With estimates as high as 27.6%, Oman has the second highest annual incidence proportion of HP pregnancies in the world (after the United Arab Emirates),² as well as the highest reported incidence proportion of extreme parity (≥10) in the world (11.3%).¹⁷

Several explanations have been proposed for these high figures, including limited use of contraceptive measures, cultural idealization of large family size, suboptimal female education, and shortcomings in the implementation of the national birth spacing policy.

Local attitudes towards – and limitations of – family planning are illustrated by a survey which estimated that the prevalence of contraceptive use among Omani women is only 12.7%, and only 64.3% of users believed contraceptives were desirable.¹⁸ Another survey of Omani high school students reported that around 43% of boys and 20.8% of girls stated a preference to have six or more children in the future.¹⁹ This indicates that widespread HP is likely to remain the status quo, even among younger, more educated generations.
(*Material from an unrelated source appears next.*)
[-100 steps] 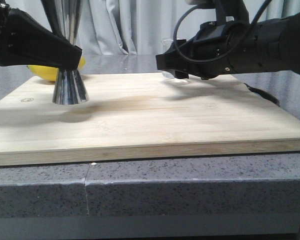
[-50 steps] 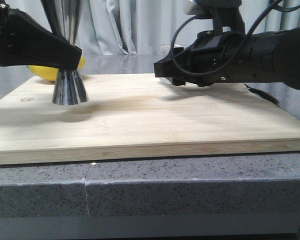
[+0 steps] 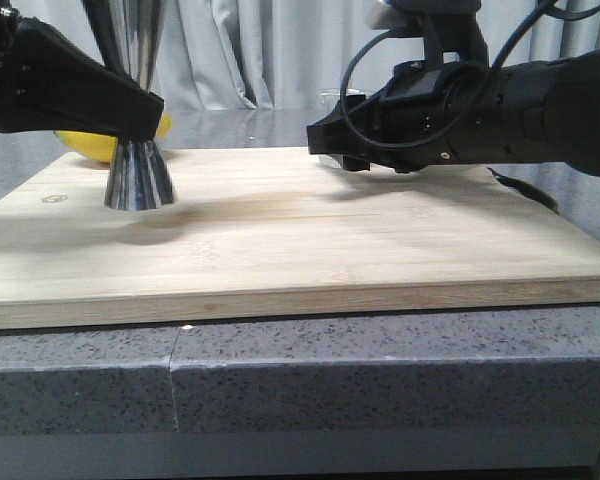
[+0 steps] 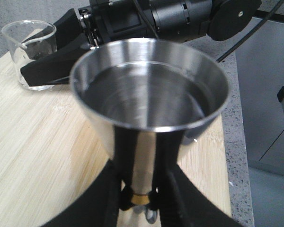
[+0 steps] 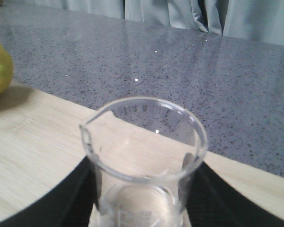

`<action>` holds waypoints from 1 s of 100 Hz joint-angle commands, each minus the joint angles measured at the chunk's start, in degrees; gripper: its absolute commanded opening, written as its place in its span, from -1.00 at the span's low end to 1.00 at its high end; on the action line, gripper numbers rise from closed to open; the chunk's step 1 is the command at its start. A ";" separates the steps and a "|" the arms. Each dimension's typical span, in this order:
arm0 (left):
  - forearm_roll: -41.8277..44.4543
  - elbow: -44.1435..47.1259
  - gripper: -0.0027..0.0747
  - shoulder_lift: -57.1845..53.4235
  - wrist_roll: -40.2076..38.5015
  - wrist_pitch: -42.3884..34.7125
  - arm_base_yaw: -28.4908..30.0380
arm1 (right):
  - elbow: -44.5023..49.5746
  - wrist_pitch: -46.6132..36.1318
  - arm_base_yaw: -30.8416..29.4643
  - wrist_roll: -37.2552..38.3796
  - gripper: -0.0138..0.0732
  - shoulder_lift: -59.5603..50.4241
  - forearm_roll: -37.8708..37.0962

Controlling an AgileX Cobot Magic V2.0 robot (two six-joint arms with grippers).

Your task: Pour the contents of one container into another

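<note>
The steel jigger (image 3: 139,178) stands on the left of the wooden board (image 3: 310,240), its gold waist band (image 4: 141,198) clamped by my left gripper (image 4: 143,158), which is shut on it. Its open cup (image 4: 149,90) fills the left wrist view. The clear glass beaker (image 5: 144,156) stands upright at the board's far edge. My right gripper (image 5: 143,191) is shut on it, one black finger against each side. In the front view the right gripper (image 3: 330,140) hides all of the beaker (image 3: 330,94) except its rim. From the left wrist, the beaker (image 4: 31,52) shows between the right fingers.
A yellow fruit (image 3: 90,145) lies behind the jigger, off the board's far left corner. The board lies on a grey speckled counter (image 3: 380,370) with curtains behind. My right arm (image 3: 520,100) reaches in low over the board's far right, with a cable (image 3: 525,185) by the board's right edge.
My right arm has dropped a little and edged left, so it now covers the beaker's base. The left gripper and the jigger have not moved.
</note>
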 commanded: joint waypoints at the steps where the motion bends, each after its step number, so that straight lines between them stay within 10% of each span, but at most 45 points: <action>1: -4.22 -1.64 -0.98 -2.30 -0.49 4.77 -0.42 | -0.99 -0.09 -0.32 0.21 0.06 -1.93 0.26; 100: -4.22 -1.64 -0.98 -2.30 -0.49 4.77 -0.42 | -0.99 12.85 -0.22 0.21 0.55 -16.92 0.76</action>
Given such high rates of HP in Oman, it is especially important for the local medical community to understand its potential health impacts in order to provide better health services for multiparous women and their children.

In conclusion, this study provides evidence that high parity is associated with a lower risk of LBW and prematurity as well as a higher risk of macrosomia. These results could be usefully considered in designing effective national health policy programs aimed at improving the health of mothers and children in Oman and similar populations. These results can be used to address more targeted family planning programs at the local community level. For example, the observed increased risk of macrosomia can be used to educate women who are at risk of having macrosomic babies because of predisposing conditions such as diabetes mellitus.

These findings should not be interpreted in isolation from other potential consequences of high parity. Further studies are needed to explore, for example, the social and economic effects of larger nuclear family size on both mothers and their families.

Acknowledgments

The authors would like to thank Dr Kamlesh Bhargava, principal investigator of the AMAL Study, and the AMAL Study research team for their extensive logistical support, without which this work would not have been possible.

Disclosure

The authors declare no potential conflicts of interest.